In Akwaeke Emezis’ novel, Pet, the depiction of Redemption, a young black teen who loves to fight because he loves to enjoy being himself describes this type of renewal for us at the time of mass exhaustion and collective yearning. Redemption says this line that describes our bodily joy:  “How fast is your alive? How smooth is your alive? How hard, how resilient? We’re alive because we can be hurt; we’re alive because we can heal. I think its beautiful. It’s why I fight.” When we experience the renewing joy, this strength that we need for our time, we abide in a fuller expression of ourselves as beloved; as endowed with gifts of service for neighbor, beauty for the hungry soul, joy in weary times. We are enlivened in the power of the Spirit for service to our neighbor; safely and in full awareness of this trauma underneath the surface. It seems almost insignificant when we consider the type of service we need when it comes to attending to relationships at this time; calling up the lonely and listening, cracking jokes and sharing empanadas before worship, finding opportunities outside to contemplate God in nature, walking alongside weary students and hearing their dreams.
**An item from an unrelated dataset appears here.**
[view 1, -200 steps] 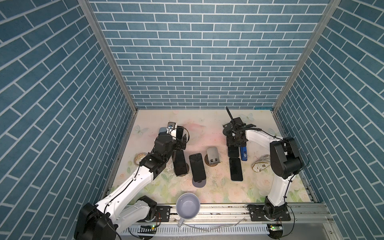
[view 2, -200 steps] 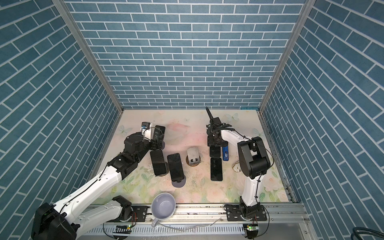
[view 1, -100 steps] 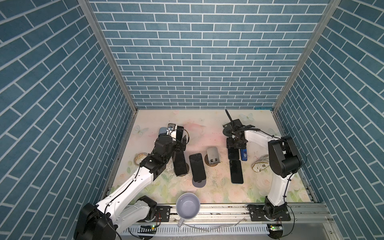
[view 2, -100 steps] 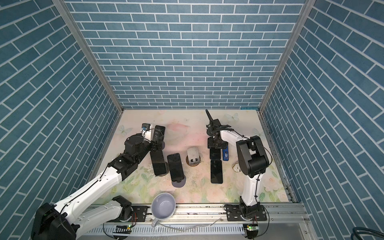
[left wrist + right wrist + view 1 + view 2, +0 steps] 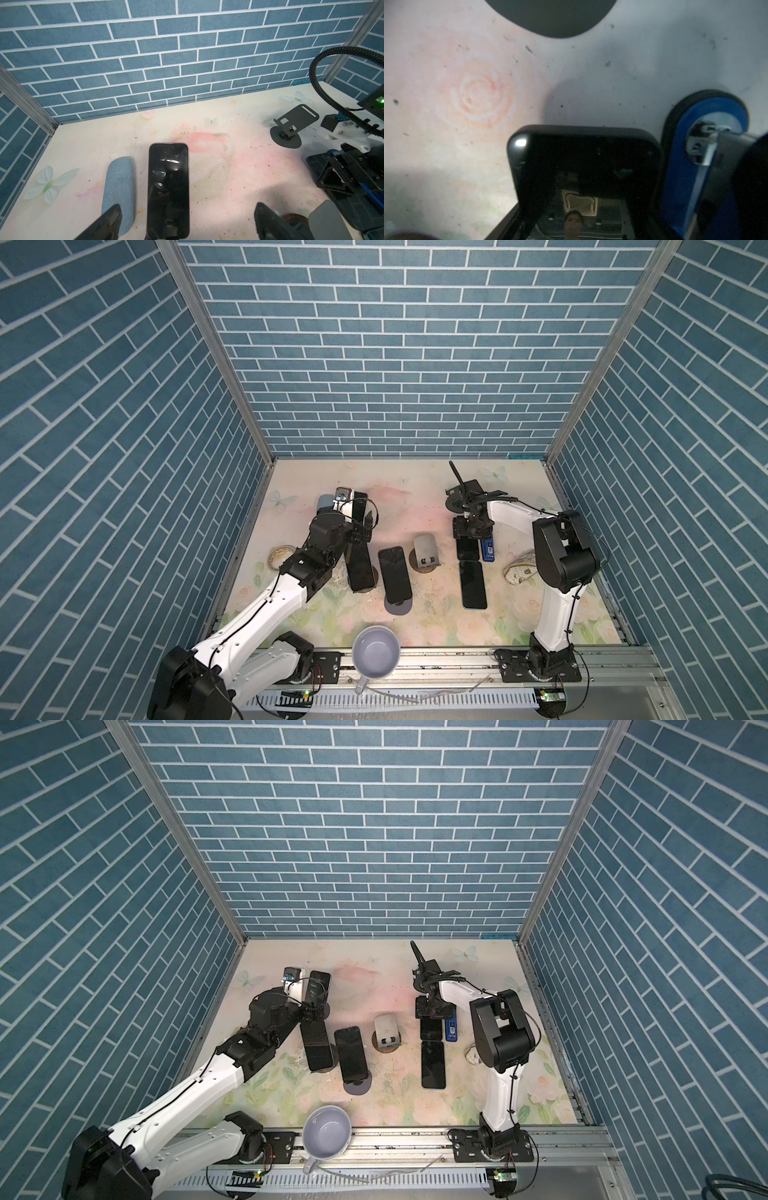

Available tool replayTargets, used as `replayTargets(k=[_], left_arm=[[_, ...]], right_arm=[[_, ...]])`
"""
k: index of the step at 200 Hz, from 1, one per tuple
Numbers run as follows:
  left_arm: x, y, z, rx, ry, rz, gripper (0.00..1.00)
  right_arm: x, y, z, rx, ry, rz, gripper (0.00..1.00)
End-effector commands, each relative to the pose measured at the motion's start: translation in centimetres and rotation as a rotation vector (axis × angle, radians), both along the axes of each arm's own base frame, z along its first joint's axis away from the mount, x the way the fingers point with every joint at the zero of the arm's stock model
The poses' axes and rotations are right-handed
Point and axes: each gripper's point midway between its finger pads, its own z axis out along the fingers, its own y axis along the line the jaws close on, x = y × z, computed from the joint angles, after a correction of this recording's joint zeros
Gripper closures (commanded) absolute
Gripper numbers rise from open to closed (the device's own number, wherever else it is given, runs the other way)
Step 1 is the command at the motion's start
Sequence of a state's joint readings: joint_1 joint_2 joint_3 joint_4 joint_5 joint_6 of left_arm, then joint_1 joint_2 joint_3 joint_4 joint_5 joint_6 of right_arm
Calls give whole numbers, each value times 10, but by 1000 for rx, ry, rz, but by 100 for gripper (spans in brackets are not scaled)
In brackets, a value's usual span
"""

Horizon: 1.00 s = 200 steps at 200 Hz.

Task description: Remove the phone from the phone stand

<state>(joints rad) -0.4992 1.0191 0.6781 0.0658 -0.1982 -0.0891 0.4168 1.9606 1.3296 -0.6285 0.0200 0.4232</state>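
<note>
changing little over last second: right arm elbow drawn in slightly, right gripper (image 5: 471,526) low over flat phone (image 5: 583,166), grip cannot tell. left gripper (image 5: 188,209) unmoved, spread wide, empty, straddling phone (image 5: 168,182) propped on phone stand (image 5: 326,1007). removal not begun.

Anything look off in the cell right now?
The lavender mug straddles the front edge of the table and the aluminium rail, so it sits half off the work surface. Dark specks also litter the table. Nothing else stands out.
</note>
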Motion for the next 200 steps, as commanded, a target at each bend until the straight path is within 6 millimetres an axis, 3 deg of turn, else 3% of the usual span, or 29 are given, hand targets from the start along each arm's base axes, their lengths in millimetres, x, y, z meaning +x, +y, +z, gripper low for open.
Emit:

Even now as we await our turn for the vaccine, God through faith pours out this enlivening resiliency of joy so that we can say, We’re alive because we can heal. That’s why I fight for a better tomorrow. That’s why I laugh and smile. That’s why I listen and speak tenderly to the misinformed. In this exilic time, our collective trauma may at times try to overwhelm our life together, but we have the joy that renews, that gladdens, that lets us be. they shall run and not be weary, they shall walk and not faint. Amen.